**Instructions for the task**
With respect to the word "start", report how many lines of the following listing include it. Give nothing but the number.

**Dataset content**
—————
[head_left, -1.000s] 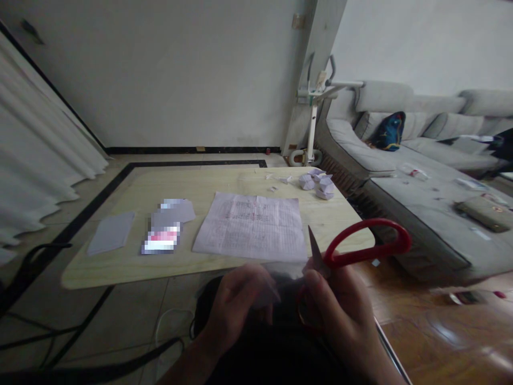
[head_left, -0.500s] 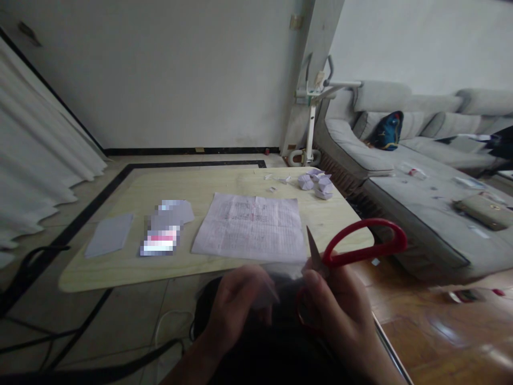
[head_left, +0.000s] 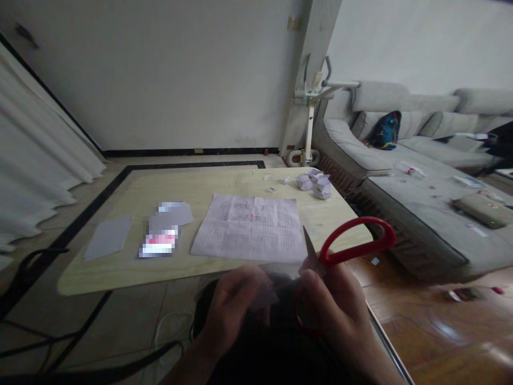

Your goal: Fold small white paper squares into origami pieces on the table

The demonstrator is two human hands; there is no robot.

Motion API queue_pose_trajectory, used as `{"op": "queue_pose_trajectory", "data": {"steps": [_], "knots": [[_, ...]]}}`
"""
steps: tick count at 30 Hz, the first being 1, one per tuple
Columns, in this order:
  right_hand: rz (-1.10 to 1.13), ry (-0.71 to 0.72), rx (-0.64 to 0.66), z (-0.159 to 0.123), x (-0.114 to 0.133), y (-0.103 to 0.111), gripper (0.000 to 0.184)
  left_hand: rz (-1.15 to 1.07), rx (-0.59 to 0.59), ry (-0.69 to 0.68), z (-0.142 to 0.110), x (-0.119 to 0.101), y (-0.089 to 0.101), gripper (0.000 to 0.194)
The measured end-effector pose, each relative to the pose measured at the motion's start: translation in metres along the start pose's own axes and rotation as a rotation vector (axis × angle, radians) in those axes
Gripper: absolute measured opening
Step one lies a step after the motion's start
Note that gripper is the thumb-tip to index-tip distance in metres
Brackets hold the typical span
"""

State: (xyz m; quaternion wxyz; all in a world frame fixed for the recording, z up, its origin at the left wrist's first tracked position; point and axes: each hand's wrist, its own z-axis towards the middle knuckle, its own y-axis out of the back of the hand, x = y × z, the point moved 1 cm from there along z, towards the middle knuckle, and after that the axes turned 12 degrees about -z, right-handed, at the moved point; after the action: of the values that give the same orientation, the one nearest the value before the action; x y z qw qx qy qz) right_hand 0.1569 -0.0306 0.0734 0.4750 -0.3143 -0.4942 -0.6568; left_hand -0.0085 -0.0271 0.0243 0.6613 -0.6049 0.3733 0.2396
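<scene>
My right hand [head_left: 340, 305] is wrapped round a pair of red-handled scissors [head_left: 332, 260]. One handle loop sticks out to the right, and a blade points up and left past my thumb. At left, my left hand [head_left: 236, 305] has its fingers curled round a small piece of paper [head_left: 267, 299], blurred by motion. Both hands are in front of the table's near edge, over my dark lap. Just beyond them, a creased printed sheet [head_left: 248, 227] lies flat on the pale wooden table [head_left: 188, 184].
Several folded paper pieces [head_left: 315, 183] sit at the table's far right corner, beside small scraps [head_left: 284, 181]. On the left lie blank paper [head_left: 108, 238] and a pixelated object [head_left: 160, 243]. A grey sofa [head_left: 412, 214] stands to the right.
The scissors and my right hand have shifted slightly left, with the red loop a little closer in. My left hand has hardly moved and keeps the paper piece.
</scene>
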Motion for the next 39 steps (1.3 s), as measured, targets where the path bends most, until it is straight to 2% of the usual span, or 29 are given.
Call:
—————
**Task result**
2